What you need to do →
None of the images should appear in your copy. Transcribe the data in full.
Supplied material Start Marker
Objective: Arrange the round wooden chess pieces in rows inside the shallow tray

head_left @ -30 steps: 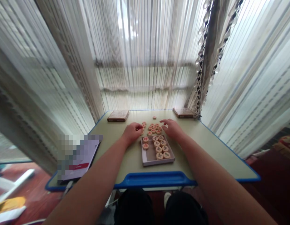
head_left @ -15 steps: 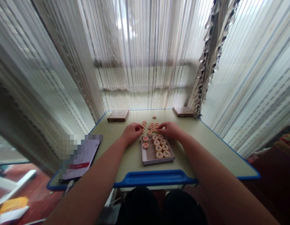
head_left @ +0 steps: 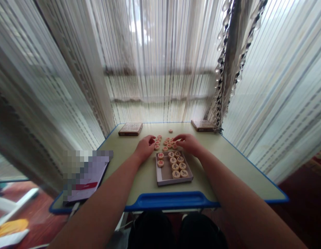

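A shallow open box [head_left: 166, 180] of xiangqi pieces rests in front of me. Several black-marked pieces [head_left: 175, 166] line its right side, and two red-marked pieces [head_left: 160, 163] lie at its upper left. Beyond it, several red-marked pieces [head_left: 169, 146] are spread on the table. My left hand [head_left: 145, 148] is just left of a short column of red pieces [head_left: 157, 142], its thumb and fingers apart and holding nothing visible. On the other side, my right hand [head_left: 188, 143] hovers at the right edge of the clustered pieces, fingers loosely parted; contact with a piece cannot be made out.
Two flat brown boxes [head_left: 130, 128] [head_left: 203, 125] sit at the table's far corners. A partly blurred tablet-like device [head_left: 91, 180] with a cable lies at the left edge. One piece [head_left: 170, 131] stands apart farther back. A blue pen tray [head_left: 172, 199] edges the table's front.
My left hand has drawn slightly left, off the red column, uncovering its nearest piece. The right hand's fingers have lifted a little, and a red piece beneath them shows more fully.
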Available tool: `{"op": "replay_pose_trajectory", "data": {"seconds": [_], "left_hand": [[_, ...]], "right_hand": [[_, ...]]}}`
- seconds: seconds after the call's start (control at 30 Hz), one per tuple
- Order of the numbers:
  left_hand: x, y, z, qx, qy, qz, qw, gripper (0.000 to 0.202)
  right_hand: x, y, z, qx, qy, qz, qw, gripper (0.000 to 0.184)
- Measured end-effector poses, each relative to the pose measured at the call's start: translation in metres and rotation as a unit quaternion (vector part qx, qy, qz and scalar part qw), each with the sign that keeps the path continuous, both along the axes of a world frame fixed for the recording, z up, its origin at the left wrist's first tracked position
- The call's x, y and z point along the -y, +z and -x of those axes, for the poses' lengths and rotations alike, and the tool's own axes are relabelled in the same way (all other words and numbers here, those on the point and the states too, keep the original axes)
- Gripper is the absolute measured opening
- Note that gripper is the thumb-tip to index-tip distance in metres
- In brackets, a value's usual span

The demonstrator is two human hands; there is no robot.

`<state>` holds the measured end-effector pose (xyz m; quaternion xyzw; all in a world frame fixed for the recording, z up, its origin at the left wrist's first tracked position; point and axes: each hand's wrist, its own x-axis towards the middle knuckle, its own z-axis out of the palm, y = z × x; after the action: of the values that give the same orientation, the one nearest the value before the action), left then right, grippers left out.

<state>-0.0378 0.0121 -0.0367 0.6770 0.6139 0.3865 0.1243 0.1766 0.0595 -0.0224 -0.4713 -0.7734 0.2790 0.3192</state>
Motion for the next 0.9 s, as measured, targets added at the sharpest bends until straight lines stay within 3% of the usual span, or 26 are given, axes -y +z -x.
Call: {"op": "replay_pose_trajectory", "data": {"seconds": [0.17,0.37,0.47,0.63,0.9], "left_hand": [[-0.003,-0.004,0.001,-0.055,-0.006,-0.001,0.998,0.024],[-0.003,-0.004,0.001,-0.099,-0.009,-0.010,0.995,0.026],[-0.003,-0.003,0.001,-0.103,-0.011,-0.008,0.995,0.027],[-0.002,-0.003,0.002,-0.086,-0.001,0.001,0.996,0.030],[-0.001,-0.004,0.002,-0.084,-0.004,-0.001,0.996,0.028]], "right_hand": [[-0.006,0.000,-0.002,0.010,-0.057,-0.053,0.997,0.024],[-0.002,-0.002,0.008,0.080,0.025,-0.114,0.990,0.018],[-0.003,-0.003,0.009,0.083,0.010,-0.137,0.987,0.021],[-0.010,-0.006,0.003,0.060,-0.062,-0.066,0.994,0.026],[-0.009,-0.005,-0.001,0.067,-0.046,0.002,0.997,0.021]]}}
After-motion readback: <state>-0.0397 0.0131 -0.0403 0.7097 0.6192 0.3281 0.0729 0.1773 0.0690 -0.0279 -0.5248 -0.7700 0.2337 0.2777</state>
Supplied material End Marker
Result of the task →
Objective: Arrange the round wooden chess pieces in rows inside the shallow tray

head_left @ -30 steps: 
head_left @ -15 steps: 
head_left @ +0 steps: 

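A shallow open box [head_left: 166, 180] of xiangqi pieces rests in front of me. Several black-marked pieces [head_left: 175, 166] line its right side, and two red-marked pieces [head_left: 160, 163] lie at its upper left. Beyond it, several red-marked pieces [head_left: 169, 146] are spread on the table. My left hand [head_left: 145, 148] is just left of a short column of red pieces [head_left: 157, 142], its thumb and fingers apart and holding nothing visible. On the other side, my right hand [head_left: 188, 143] hovers at the right edge of the clustered pieces, fingers loosely parted; contact with a piece cannot be made out.
Two flat brown boxes [head_left: 130, 128] [head_left: 203, 125] sit at the table's far corners. A partly blurred tablet-like device [head_left: 91, 180] with a cable lies at the left edge. One piece [head_left: 170, 131] stands apart farther back. A blue pen tray [head_left: 172, 199] edges the table's front.
My left hand has drawn slightly left, off the red column, uncovering its nearest piece. The right hand's fingers have lifted a little, and a red piece beneath them shows more fully.
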Available tool: `{"op": "replay_pose_trajectory", "data": {"seconds": [_], "left_hand": [[_, ...]], "right_hand": [[_, ...]]}}`
- seconds: seconds after the call's start (control at 30 Hz), one per tuple
- Order of the numbers:
  left_hand: x, y, z, qx, qy, qz, qw, gripper (0.000 to 0.202)
  right_hand: x, y, z, qx, qy, qz, qw, gripper (0.000 to 0.184)
- Measured end-effector poses, each relative to the pose measured at the call's start: translation in metres and rotation as a unit quaternion (vector part qx, qy, qz and scalar part qw), each with the sign that keeps the path continuous, both along the axes of a world frame fixed for the recording, z up, its origin at the left wrist's first tracked position
- The call's x, y and z point along the -y, +z and -x of those axes, for the poses' lengths and rotations alike, and the tool's own axes are relabelled in the same way (all other words and numbers here, those on the point and the states too, keep the original axes)
- Gripper is the absolute measured opening
- Note that gripper is the thumb-tip to index-tip distance in metres
- In brackets, a value's usual span

The demonstrator is two human hands; there is no robot.

`<state>` holds the measured end-effector pose (xyz m; quaternion xyzw; all in a world frame fixed for the recording, z up, its origin at the left wrist's first tracked position; point and axes: each hand's wrist, its own x-axis towards the middle knuckle, its own z-axis out of the palm, y = z × x; after the action: of the values that give the same orientation, the one nearest the value before the action), left then right, grippers left out.

<state>-0.0378 0.0121 -0.0367 0.6770 0.6139 0.3865 0.1243 0.1766 0.0595 -0.0224 -0.4713 -0.7734 0.2790 0.3192</state>
Motion for the next 0.9 s, as measured, targets added at the sharpest bends until straight lines stay within 3% of the usual span, or 26 are given, axes -y +z -x.
Call: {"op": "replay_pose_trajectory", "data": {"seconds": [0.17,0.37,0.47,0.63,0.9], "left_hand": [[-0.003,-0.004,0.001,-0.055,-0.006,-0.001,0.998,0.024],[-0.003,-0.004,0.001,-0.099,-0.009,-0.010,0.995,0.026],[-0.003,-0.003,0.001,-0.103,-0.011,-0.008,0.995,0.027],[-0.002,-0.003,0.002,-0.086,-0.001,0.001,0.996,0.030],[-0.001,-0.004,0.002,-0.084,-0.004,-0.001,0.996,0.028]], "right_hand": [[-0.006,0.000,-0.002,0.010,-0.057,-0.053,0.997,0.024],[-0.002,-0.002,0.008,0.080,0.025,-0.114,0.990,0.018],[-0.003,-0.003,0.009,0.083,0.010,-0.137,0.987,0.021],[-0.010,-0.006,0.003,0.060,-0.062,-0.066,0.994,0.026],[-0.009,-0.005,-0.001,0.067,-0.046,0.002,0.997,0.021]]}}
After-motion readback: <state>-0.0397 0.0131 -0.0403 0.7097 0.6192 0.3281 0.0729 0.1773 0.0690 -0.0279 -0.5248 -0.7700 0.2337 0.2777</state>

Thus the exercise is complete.